> Assignment
Retype the records below exactly. Leave nothing out.

> Supplied records
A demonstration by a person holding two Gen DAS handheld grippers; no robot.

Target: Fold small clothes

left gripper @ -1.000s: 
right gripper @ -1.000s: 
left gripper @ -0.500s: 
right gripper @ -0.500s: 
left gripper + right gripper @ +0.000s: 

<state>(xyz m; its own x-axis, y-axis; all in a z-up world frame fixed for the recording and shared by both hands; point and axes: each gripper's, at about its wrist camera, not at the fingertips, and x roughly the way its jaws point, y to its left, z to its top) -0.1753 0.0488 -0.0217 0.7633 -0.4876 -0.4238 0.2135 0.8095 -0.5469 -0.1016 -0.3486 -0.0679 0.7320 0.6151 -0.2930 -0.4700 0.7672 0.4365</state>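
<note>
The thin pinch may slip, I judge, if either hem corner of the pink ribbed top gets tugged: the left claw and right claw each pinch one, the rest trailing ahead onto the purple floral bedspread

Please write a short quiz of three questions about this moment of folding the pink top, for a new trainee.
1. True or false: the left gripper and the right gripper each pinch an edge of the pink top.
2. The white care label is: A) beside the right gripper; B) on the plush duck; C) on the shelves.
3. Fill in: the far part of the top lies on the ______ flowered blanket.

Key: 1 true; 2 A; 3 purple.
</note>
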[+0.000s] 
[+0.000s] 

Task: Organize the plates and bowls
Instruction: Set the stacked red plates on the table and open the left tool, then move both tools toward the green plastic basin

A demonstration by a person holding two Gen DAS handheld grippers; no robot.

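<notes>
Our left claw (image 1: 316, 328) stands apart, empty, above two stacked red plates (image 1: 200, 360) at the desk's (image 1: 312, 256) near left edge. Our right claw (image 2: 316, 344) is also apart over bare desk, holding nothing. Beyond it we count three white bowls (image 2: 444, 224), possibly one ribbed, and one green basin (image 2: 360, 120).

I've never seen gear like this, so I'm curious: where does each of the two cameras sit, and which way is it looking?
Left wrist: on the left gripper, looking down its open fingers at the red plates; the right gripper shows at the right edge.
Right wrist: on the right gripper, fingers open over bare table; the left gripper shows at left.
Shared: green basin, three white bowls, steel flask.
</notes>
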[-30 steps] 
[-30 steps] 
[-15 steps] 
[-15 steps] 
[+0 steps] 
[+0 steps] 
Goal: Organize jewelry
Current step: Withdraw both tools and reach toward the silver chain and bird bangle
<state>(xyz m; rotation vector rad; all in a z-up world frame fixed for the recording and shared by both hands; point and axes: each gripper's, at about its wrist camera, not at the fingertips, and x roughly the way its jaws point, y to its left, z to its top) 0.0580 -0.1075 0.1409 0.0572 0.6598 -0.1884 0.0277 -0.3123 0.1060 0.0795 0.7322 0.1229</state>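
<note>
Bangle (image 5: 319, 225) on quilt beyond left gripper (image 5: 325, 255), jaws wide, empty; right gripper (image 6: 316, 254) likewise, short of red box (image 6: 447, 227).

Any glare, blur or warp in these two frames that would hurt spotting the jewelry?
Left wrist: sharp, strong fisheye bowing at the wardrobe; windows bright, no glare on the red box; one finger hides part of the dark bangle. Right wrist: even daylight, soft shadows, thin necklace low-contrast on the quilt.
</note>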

> Exercise result
A demonstration by a person holding two Gen DAS handheld grippers; no robot.

Target: Fold small clothes

left gripper @ -1.000s: 
right gripper @ -1.000s: 
left gripper @ -0.500s: 
right gripper @ -0.500s: 
left gripper + right gripper @ +0.000s: 

<state>(xyz m; its own x-axis, y-axis; all in a z-up world frame fixed for the recording and shared by both hands; point and axes: each gripper's, at about its wrist camera, not at the fingertips, and x roughly the way its jaws point, y to its left, z to its top) -0.1753 0.0488 -0.0217 0.7633 -0.4876 -0.4238 0.2135 0.8095 -0.5469 -0.1016 -0.3486 -0.0679 0.7320 0.6151 -0.2930 -0.4700 0.7672 0.4365</state>
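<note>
The thin pinch may slip, I judge, if either hem corner of the pink ribbed top gets tugged: the left claw and right claw each pinch one, the rest trailing ahead onto the purple floral bedspread

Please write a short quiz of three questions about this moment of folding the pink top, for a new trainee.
1. True or false: the left gripper and the right gripper each pinch an edge of the pink top.
2. The white care label is: A) beside the right gripper; B) on the plush duck; C) on the shelves.
3. Fill in: the far part of the top lies on the ______ flowered blanket.

Key: 1 true; 2 A; 3 purple.
</note>
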[+0.000s] 
[+0.000s] 

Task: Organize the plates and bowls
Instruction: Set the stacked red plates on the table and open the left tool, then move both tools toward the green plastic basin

A demonstration by a person holding two Gen DAS handheld grippers; no robot.

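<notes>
Our left claw (image 1: 316, 328) stands apart, empty, above two stacked red plates (image 1: 200, 360) at the desk's (image 1: 312, 256) near left edge. Our right claw (image 2: 316, 344) is also apart over bare desk, holding nothing. Beyond it we count three white bowls (image 2: 444, 224), possibly one ribbed, and one green basin (image 2: 360, 120).

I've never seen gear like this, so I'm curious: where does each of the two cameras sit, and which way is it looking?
Left wrist: on the left gripper, looking down its open fingers at the red plates; the right gripper shows at the right edge.
Right wrist: on the right gripper, fingers open over bare table; the left gripper shows at left.
Shared: green basin, three white bowls, steel flask.
</notes>
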[-30 steps] 
[-30 steps] 
[-15 steps] 
[-15 steps] 
[+0 steps] 
[+0 steps] 
Goal: Organize jewelry
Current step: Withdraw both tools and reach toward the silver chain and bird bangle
<state>(xyz m; rotation vector rad; all in a z-up world frame fixed for the recording and shared by both hands; point and axes: each gripper's, at about its wrist camera, not at the fingertips, and x roughly the way its jaws point, y to its left, z to its top) 0.0580 -0.1075 0.1409 0.0572 0.6598 -0.1884 0.0277 -0.3123 0.1060 0.0795 0.7322 0.1229</state>
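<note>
Bangle (image 5: 319, 225) on quilt beyond left gripper (image 5: 325, 255), jaws wide, empty; right gripper (image 6: 316, 254) likewise, short of red box (image 6: 447, 227).

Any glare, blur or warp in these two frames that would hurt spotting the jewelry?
Left wrist: sharp, strong fisheye bowing at the wardrobe; windows bright, no glare on the red box; one finger hides part of the dark bangle. Right wrist: even daylight, soft shadows, thin necklace low-contrast on the quilt.
</note>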

This is the complete output for the exercise.